2. Since the construction industry is notorious for having slumps in the course of business where operational cash flow is constrained, Ms. Sims has decided to put aside $15,000 a month from profits for the next five years as a safety net for recessionary periods. The money will be set aside in a separate account which pays 3.25% annual interest compounded monthly. The first $15,000 is placed in the account today.

At=Ao x (1+r/n)^nt

A0 : principal amount, or initial investment – 15,000
At : amount after time t
r : interest rate – 3.25%
n : number of compounding periods, usually expressed in years – 12 (monthly)

Activity: Compute how much this account will contain after 5 years.

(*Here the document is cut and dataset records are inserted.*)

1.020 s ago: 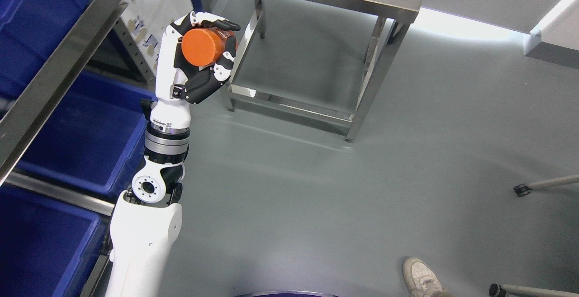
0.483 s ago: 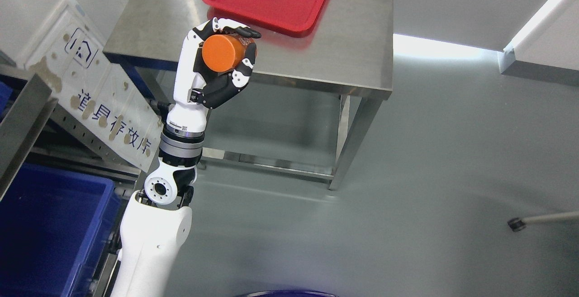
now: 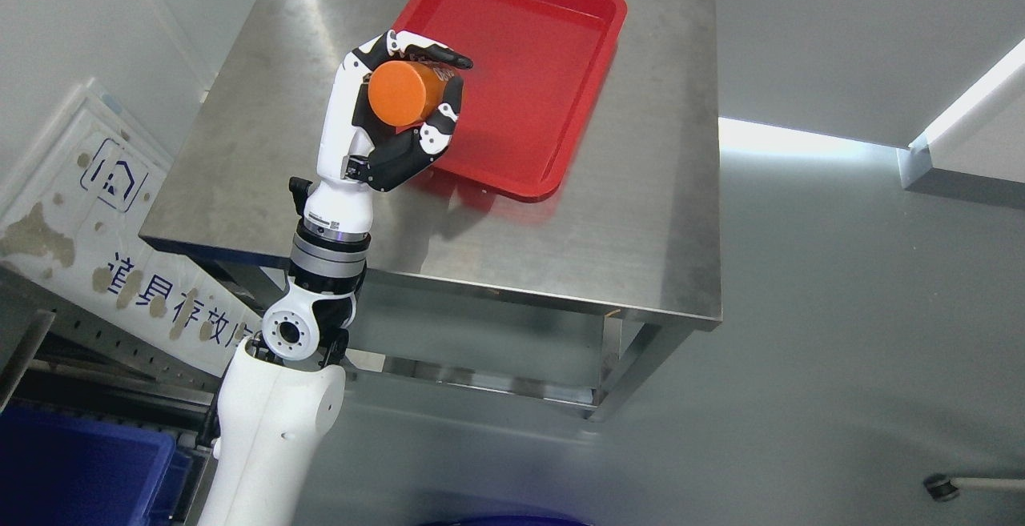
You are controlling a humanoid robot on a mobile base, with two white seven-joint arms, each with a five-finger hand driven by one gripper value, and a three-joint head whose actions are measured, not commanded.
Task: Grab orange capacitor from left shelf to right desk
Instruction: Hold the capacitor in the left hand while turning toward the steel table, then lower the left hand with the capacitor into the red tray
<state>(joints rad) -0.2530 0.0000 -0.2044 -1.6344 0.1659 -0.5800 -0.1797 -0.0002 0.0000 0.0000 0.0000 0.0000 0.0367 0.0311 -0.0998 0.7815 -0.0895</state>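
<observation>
My left hand (image 3: 412,94) is shut on the orange capacitor (image 3: 400,94), a short orange cylinder with its round end facing the camera. The hand is raised over the steel desk (image 3: 240,158), at the left rim of the red tray (image 3: 528,70) that lies on the desk. The white left arm (image 3: 272,422) rises from the bottom left. The right arm is out of view.
A white sign panel with blue print (image 3: 88,230) leans at the left beside the shelf frame. A blue bin (image 3: 72,470) shows at the bottom left corner. Grey floor lies to the right, with a caster wheel (image 3: 941,487) at the lower right.
The camera has swung up and right: the desk and red tray have come fully into view and the shelf bins have slid out. The left hand still holds the capacitor, now over the desk.
</observation>
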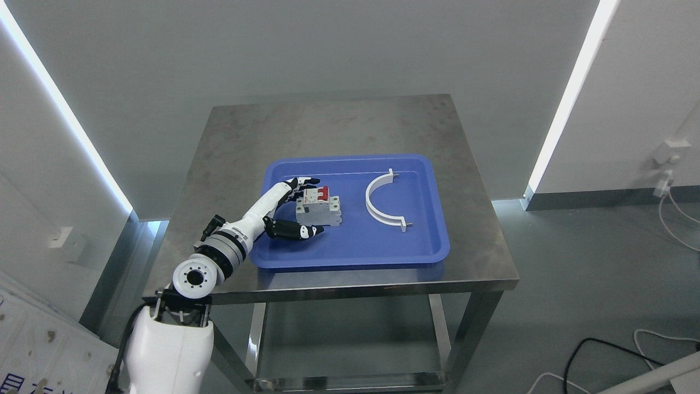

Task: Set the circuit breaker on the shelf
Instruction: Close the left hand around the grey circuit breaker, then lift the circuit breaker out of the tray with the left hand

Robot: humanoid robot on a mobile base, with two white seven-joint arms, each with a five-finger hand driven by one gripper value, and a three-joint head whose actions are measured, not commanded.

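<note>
A grey circuit breaker (322, 211) with red switches stands in the left half of a blue tray (426, 241) on a steel table. My left hand (313, 207) reaches in from the lower left and brackets the breaker. Its black-tipped fingers (299, 185) extend along the breaker's far left side, and the thumb (298, 232) lies just in front of it. The fingers are spread, not clamped on the breaker. My right arm does not show.
A white half-ring clamp (383, 202) lies in the tray's right half. The steel table (328, 126) has a lower shelf (350, 377) beneath it. Cables (601, 355) trail on the floor at the lower right.
</note>
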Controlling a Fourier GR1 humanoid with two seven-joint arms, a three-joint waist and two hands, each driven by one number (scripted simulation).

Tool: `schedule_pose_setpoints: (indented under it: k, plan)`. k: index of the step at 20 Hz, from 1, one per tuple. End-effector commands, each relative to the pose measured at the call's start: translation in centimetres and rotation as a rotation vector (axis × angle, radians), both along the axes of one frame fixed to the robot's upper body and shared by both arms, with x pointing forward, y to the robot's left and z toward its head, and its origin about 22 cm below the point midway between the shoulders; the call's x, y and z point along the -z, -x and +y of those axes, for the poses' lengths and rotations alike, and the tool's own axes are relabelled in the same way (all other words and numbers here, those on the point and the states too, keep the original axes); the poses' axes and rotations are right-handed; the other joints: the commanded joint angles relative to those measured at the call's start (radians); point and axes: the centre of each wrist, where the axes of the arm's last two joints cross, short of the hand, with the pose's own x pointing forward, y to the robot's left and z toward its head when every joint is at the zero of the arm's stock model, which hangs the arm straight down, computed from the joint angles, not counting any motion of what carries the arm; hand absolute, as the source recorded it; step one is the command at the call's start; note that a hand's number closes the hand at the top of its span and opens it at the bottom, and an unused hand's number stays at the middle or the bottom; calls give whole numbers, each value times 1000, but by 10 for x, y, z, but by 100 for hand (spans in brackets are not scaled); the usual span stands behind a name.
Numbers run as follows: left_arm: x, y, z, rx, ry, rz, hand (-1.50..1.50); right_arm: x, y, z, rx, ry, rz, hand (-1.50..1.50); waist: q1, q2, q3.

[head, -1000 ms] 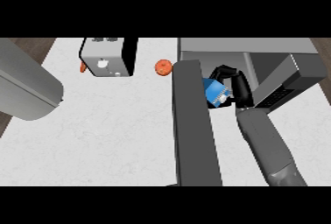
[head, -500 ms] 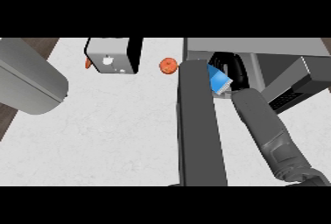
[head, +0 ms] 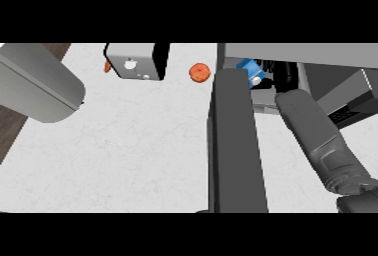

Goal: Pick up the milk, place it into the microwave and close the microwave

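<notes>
The milk (head: 249, 70) is a blue and white carton, tilted, inside the open microwave (head: 325, 55) at the top right. My right hand (head: 283, 76) reaches into the cavity, and its black fingers curl against the carton's right side and partly hide it. The grey right forearm (head: 317, 135) runs up from the lower right corner. The microwave door (head: 236, 145) stands open as a long dark slab left of that arm. Of my left arm only the grey forearm (head: 37, 82) shows at the upper left; its hand is out of the picture.
A grey and black boxy appliance (head: 136, 61) stands at the counter's back. An orange round item (head: 199, 72) lies between it and the door, and another orange bit (head: 108, 66) peeks out at its left. White counter (head: 125, 150) spreads left of the door.
My right hand has carried the milk up and deeper into the microwave's cavity. The forearm now stretches further in. The whole view has shifted slightly.
</notes>
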Motion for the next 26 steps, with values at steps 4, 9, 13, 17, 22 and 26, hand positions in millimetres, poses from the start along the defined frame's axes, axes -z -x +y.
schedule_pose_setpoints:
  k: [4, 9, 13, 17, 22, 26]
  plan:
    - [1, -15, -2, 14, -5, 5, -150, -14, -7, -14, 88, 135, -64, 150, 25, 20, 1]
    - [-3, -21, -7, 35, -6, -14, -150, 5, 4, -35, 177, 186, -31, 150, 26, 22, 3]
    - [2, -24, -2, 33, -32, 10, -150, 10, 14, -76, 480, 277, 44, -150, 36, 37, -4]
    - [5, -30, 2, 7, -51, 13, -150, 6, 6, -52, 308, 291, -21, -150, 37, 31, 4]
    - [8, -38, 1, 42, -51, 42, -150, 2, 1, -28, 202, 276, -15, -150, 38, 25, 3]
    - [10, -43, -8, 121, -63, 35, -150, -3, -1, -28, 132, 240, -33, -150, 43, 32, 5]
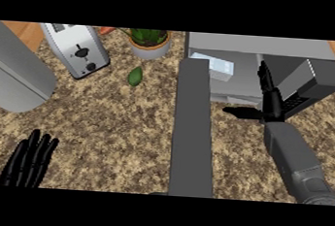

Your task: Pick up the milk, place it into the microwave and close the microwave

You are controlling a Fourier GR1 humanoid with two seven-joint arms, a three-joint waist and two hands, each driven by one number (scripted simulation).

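white milk carton (pixel 218 68) sits inside the grey microwave (pixel 289 49), upper right; right hand (pixel 268 99), fingers straight, beside it; open door (pixel 193 131) left.

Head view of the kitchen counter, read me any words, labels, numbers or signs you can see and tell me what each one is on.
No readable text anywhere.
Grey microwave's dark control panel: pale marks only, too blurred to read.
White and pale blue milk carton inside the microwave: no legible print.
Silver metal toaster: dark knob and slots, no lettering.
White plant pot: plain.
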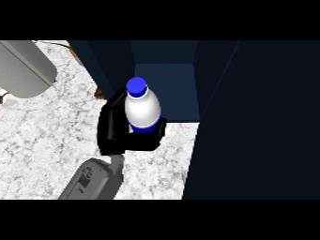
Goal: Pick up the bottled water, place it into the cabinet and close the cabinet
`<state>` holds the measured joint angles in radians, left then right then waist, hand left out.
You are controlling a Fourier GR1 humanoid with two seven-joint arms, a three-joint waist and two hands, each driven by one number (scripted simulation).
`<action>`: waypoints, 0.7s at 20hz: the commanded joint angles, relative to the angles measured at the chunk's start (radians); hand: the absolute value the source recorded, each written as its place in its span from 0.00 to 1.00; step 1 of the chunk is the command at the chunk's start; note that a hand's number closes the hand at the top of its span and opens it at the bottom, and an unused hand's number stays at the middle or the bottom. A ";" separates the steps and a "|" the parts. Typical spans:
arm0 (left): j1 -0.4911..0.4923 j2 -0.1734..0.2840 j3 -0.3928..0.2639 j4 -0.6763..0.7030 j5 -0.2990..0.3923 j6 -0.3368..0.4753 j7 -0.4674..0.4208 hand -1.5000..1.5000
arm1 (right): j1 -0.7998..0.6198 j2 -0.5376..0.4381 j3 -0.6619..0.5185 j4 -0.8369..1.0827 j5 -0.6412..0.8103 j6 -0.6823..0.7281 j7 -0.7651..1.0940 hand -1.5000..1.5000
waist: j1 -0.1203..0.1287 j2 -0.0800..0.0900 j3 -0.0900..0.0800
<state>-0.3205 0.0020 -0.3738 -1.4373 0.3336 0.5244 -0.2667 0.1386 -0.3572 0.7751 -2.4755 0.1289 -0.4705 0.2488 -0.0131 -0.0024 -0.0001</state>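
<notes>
- Clearly we have the bottled water [142, 108] upright in one hand [114, 129], its blue cap up, so it can go into the cabinet [163, 89] standing and be set down without tipping.
- Its forearm comes up from the lower edge left of centre; we cannot say from this view alone which arm it is, but we take it for the right, since the grey cylinder at the upper left [17, 65] looks like the other forearm.
- Our fingers [152, 136] are curled round the lower half of the bottle and hide its base, with the palm on its left side.
- We hold the bottle at the mouth of the open dark-blue cabinet, over the edge of the marbled bench [37, 140], just in front of the interior.
- To our right a dark panel [259, 122], probably the open door, stands beside the opening; closing is not yet begun.
- We judge the next move to be a short push forward and inward.
</notes>
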 commanded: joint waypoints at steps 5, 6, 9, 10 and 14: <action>-0.213 0.005 0.065 0.157 -0.048 0.075 0.068 1.00 | 0.006 -0.011 0.043 -0.146 0.102 -0.002 0.097 0.00 | -0.003 0.000 -0.001; -0.254 -0.002 0.060 0.191 -0.041 0.109 0.077 1.00 | 0.036 -0.038 0.052 -0.154 0.112 -0.005 0.080 0.00 | -0.010 0.000 -0.001; -0.327 -0.002 0.109 0.315 -0.022 0.084 0.035 1.00 | 0.066 -0.081 -0.027 -0.180 0.008 0.013 0.032 0.00 | -0.014 0.003 0.000; -0.382 -0.002 0.155 0.399 -0.032 0.046 0.023 1.00 | 0.035 -0.020 0.027 -0.037 0.037 0.005 -0.032 0.00 | -0.010 0.005 0.000; -0.428 0.009 0.159 0.480 -0.071 0.038 0.038 1.00 | 0.081 -0.041 0.053 -0.093 0.068 -0.017 -0.026 0.00 | -0.012 0.002 0.000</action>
<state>-0.6680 0.0055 -0.2516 -1.0726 0.2841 0.5792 -0.2297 0.1556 -0.3708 0.7831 -2.4728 0.1188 -0.4837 0.2182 -0.0204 0.0001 -0.0003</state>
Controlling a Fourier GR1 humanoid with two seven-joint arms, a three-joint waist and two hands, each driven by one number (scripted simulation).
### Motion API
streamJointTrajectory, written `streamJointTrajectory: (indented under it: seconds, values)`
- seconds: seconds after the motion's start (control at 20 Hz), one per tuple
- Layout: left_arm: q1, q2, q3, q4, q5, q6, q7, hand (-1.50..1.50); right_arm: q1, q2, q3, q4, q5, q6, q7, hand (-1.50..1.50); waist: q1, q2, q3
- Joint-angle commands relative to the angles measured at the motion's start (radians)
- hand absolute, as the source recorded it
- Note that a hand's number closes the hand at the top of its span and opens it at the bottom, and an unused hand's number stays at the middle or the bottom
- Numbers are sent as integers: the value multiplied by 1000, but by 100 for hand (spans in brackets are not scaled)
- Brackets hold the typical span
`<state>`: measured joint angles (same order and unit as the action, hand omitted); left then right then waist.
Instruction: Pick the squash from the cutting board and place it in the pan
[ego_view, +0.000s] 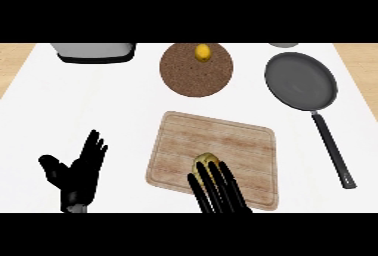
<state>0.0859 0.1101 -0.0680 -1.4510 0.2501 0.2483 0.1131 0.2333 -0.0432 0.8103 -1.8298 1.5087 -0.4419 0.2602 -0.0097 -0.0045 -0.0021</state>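
White counter (44, 100) holds a wooden cutting board (221, 145), grey pan (300, 82) well apart at its upper right. Right hand (218, 192) fingers straight, laid over the yellow squash (204, 161) on the board's lower part. Left hand (77, 172) rests spread at lower left.

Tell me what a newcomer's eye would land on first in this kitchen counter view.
First comes the right hand, low at the centre, its straight black fingers laid over the yellow-green squash on the wooden cutting board. Next is the dark pan at the upper right, its bowl holding nothing and its long handle running down toward the lower right. The left hand rests open at the lower left, fingers up.
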Motion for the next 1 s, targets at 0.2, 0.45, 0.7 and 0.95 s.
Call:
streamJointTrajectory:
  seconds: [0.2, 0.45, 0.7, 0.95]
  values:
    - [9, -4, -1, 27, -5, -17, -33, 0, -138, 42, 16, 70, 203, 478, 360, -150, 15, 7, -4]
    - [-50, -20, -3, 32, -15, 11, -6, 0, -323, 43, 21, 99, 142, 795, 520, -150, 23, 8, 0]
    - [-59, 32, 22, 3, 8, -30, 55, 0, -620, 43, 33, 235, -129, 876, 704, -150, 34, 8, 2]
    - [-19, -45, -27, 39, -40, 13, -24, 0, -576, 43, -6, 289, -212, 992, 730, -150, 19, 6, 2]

You know that the board of directors will have questions for Sue to answer and to place this in context of Sue’s recommendations and potential impact to the company you should prepare answers for her based on your research and conversations with Sue. Here are some of the questions the board may ask:

Isn’t this money an opportunity cost to the company?
Would you recommend using company profits in this manner? Are there better options here to manage the volatility of sales?

Explain and support your answers since Sue is counting on you to prepare her for this board meeting.

Concept check: In every managerial decision concerning company assets we have to keep in mind the time value of money as well as unseen opportunity costs. Every action has an impact on the overall health of the business and the long-term as well as short-term cash flow needs. One option is always to do nothing.

Helpful Hint: Compound interest is the interest earned on the interest you have received in the past. You cannot just multiply a dollar amount by the interest rate and then by the number of years it is invested or you will miss the compounding effect. Be careful with the number of time periods and the periodic interest rate involved with compounding.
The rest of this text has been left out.